The civil service union PCS has just completed a membership consultation on the 2019 civil service pay claim and campaign plan.
A February meeting of the union’s National Executive (NEC) will “press the button” for a new civil service pay ballot. At a December NEC, general secretary Mark Serwotka and the leadership proposed a pay claim of 8-10%. Phil Dickens, a member of the PCS Independent Left, the organisation where Workers’ Liberty activists organise in within the union, proposed the following alternative claim: •A living wage of £10/hour (£11.55 in London) for the lowest grades • Pay at all other grades to be uplifted in proportion •A spot rate [standard rate] for AO and EO grades based upon the pay max in the civil service •Contractual pay progression where there aren’t spot rates •Outsourced pay to be minimally brought in line with civil service pay.
Previously PCS has had a perennial “5% rise” formula, and IL has argued that goes nowhere near addressing the pay injustice PCS members have suffered.
The Living Wage and common pay rates across the civil service both appear in the official pay claim.
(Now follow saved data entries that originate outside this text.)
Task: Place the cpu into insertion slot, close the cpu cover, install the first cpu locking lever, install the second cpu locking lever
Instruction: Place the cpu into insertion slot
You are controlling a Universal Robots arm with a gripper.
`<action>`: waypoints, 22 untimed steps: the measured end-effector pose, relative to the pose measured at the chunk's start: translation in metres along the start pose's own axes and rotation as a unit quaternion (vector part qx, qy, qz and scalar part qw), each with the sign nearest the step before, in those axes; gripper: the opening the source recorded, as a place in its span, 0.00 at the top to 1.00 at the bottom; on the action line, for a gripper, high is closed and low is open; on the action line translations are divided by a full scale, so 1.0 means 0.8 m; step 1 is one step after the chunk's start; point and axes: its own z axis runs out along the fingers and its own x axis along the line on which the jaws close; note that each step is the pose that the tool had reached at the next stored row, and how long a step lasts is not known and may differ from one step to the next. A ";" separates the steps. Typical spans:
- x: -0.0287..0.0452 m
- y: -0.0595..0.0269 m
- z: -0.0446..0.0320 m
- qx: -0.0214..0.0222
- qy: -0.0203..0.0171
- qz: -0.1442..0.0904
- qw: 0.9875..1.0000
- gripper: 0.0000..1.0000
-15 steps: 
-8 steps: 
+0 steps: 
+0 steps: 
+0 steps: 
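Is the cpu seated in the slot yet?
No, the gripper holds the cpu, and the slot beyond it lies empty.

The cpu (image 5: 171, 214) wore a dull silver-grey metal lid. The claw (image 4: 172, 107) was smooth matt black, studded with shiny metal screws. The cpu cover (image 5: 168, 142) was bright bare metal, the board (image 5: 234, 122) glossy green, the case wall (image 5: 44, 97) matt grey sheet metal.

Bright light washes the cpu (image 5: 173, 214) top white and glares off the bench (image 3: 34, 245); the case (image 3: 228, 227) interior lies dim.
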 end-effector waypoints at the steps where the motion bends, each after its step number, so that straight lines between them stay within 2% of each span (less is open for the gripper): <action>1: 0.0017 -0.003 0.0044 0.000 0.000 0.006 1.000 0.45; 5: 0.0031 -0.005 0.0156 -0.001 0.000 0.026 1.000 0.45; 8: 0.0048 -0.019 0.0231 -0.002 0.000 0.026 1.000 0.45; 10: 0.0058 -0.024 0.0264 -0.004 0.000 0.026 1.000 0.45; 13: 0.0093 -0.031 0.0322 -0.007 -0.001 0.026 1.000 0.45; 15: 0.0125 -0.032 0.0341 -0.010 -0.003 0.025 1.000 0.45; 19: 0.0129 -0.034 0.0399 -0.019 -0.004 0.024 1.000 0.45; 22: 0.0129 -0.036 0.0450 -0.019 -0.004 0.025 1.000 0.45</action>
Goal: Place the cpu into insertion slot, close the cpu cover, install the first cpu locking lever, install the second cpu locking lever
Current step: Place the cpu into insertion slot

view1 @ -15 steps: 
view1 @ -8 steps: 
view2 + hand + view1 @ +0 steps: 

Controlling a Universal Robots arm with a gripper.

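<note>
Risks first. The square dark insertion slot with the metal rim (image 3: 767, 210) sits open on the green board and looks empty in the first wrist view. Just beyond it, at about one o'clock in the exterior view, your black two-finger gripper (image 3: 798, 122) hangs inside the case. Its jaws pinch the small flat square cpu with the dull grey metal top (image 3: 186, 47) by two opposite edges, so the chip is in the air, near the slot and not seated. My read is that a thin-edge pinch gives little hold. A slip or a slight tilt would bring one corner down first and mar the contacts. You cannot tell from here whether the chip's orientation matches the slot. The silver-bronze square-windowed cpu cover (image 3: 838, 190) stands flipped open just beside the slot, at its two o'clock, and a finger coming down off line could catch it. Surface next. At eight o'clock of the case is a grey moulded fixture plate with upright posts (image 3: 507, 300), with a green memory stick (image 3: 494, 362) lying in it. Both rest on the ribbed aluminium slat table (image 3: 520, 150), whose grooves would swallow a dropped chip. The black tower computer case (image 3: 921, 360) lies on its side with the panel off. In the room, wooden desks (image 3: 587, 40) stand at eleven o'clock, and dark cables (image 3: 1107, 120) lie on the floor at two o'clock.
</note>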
There has been almost no emphasis on them, so the likelihood of them being addressed looks minimal. IL’s alternative claim makes common rates and a living wage the central points on which the claim hinges.
The claim eradicates the worst injustices of the current pay system — that there are workers who don’t make enough money to live, and that those of the same grade can have wildly different rates of pay. If such things remain apart from the claim, the government could arguably agree to the percentage PCS asked for without giving a living wage to all or equal pay for equal work.
Serwotka and the leadership of the union’s dominant Left Unity faction said IL’s claims was “too complex”. The points about spot rates and progression pay were mere “details for negotiations.” But for many members the lack of contractual pay progression being as big any issue as the lack of a substantive pay rise. Phil also argued that the ballot (or re-ballot) should be disaggregated by departments, but with a clear central steer on the demands. This doesn’t divide or erode the national nature of the campaign, but instead serves as a backstop against further failures to meet the 50% turnout threshold and allows the funnelling of resources into any group [sector of the civil service] which fails to reach the threshold.
There is a serious strategic and organisational deficit in the leadership’s reliance on the biggest sections of the union to drag the rest over the line for the ballot. As we saw with the MoJ pay offer that followed the ballot, an aggregated ballot doesn’t hide organisational weakness from the employer, though even from such a weak position, the reps in that group pulled off a heroic effort to see off the attack. In a disaggregated ballot, any group which didn’t make it past the line could similarly regroup, but instead of having to do so alone they would have the cover of an ongoing campaign by those groups that passed the threshold. We will know the results of the membership consultation in the week starting 4 February.
We expect the leadership’s proposal to win through as it was presented as a fait accompli at the consultation meetings, often poorly attended. IL will continue fighting for our claim and our strategy and encourage members to support and vote for our candidates, including John Moloney for Assistant General Secretary.